Around the time Ashley DeYoung started high school, her grandmother moved in with Ashley's family. The combination of her grandmother's inspirational influence — she had been a nurse for 40 years — and witnessing firsthand the care her grandmother received as she battled Parkinson's, drew Ashley toward a career in the medical field. Naturally, she decided to become a doctor.
A New Direction
As she began working toward that goal, choosing a pre-med major and working as an ER scribe, a few factors began to cause her to reconsider. One was a number of friends who began studying to become PAs, but more significantly was the care she herself received as a patient of a PA. As Ashley researched the profession, she discovered how closely it aligned with what she wanted to accomplish as a health care provider.
In addition to a profession that was a better fit, Ashley discovered a school that was a great fit. Marshall B. Ketchum University was small and personal, a place where she immediately felt at home and where she was able to develop meaningful relationships with her professors. Ashley also appreciated MBKU making community engagement a clear priority. “The very first week of orientation, after learning about all the basics, MBKU had us volunteer at a food drive, where we packed 1,200 boxes of food to the Orange County Food Drive. To me, that really set the tone for the program, that it’s one based on service. I knew that MBKU was the school for me.”
Global Health Care
This was extremely important to Ashley because she has always intended to use her position as a PA to help and connect to others across the globe, and at MBKU she's already had the opportunity to do this.

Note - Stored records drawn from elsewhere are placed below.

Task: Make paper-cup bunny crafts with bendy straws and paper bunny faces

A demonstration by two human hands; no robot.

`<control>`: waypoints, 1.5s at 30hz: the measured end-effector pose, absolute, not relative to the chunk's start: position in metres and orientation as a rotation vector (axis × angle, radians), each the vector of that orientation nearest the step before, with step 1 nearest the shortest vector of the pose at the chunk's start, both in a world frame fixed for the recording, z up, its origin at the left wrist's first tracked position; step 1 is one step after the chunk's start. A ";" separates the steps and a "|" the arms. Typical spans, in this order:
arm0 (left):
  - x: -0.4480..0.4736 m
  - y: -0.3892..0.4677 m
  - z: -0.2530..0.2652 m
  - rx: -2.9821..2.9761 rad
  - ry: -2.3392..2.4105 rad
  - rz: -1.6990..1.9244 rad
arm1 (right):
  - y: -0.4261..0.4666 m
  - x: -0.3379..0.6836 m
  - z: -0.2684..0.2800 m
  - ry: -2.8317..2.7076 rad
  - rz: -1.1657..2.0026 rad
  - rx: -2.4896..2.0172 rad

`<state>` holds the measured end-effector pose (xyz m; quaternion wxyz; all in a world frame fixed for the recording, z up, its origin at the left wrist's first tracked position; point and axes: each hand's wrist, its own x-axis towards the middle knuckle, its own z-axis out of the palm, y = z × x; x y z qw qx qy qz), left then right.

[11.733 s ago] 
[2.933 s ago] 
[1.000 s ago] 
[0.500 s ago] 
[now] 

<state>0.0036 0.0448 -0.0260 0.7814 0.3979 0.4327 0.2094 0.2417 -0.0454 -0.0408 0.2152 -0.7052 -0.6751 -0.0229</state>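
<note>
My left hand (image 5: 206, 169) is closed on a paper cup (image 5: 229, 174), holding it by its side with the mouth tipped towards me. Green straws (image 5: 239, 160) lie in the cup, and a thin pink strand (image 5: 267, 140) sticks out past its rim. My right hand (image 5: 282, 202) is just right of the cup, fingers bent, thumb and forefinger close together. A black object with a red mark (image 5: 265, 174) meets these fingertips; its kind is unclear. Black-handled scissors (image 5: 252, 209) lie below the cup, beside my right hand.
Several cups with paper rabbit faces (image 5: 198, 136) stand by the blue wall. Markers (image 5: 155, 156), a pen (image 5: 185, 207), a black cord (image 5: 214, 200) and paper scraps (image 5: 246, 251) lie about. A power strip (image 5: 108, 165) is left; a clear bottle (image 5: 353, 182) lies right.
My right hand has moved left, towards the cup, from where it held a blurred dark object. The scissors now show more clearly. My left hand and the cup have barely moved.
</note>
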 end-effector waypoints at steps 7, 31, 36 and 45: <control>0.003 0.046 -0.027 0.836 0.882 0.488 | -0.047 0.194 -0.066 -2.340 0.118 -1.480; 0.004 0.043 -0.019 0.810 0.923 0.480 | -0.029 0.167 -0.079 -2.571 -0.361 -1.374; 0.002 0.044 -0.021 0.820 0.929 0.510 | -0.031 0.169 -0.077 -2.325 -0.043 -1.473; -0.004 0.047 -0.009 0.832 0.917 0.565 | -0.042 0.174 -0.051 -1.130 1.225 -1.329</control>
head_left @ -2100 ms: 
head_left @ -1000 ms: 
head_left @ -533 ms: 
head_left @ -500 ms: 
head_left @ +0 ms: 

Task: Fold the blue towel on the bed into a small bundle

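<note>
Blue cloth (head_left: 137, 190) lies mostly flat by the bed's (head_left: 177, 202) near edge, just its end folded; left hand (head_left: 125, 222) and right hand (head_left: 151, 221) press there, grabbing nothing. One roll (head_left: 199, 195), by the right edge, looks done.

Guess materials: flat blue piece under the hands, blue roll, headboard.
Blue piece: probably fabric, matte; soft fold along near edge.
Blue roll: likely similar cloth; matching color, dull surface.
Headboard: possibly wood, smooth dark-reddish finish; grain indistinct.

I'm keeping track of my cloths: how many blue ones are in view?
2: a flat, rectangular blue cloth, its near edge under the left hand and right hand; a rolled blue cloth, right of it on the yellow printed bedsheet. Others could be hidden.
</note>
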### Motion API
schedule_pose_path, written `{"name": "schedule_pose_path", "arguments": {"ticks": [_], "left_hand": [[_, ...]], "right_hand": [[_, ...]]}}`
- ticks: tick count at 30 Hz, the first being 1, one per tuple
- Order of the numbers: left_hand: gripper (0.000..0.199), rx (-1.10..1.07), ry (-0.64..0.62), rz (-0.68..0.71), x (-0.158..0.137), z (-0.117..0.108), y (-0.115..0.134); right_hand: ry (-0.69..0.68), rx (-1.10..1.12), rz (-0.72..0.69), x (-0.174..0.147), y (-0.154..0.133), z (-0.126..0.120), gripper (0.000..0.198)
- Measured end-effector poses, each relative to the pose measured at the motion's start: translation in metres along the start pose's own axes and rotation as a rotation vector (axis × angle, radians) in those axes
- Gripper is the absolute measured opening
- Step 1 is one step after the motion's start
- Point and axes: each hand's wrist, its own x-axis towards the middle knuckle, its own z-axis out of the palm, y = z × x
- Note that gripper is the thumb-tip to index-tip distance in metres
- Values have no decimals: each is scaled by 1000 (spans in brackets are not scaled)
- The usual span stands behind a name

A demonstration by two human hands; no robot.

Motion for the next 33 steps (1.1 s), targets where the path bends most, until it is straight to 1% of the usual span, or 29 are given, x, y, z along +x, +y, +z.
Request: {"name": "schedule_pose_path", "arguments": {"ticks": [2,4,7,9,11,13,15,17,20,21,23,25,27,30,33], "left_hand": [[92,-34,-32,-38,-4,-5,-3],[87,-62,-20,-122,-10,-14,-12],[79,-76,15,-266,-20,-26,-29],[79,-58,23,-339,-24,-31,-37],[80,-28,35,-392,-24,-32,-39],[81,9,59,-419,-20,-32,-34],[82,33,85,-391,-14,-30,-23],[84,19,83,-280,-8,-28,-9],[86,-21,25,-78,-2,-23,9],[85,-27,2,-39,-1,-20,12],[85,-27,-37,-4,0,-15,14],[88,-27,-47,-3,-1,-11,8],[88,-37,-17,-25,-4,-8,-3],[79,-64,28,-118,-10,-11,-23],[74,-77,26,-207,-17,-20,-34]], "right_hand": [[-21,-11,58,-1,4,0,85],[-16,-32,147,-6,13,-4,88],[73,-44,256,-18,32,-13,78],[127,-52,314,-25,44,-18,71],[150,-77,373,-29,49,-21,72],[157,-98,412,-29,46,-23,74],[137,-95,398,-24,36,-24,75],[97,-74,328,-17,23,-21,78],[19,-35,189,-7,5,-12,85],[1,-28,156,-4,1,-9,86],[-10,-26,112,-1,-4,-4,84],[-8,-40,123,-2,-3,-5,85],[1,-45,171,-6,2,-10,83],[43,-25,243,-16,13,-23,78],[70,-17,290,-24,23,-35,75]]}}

In August of last year, Ashley had the privilege of joining SPAS Medical Director, Dr. Daniel May on a medical mission to the country of El Salvador, where she was able to see collaborative patient care up close and personal. In addition to Dr. May, Assistant Professor Erin Salcido and other Ketchum students, Ashley worked with nurses, nurse practitioners and ER physicians to provide care for close to 1,500 patients in just four days, many in remote communities. It was the model of health care that drew Ashley to the PA profession and then to MBKU, and it’s the model Ashley intends to embody as a provider.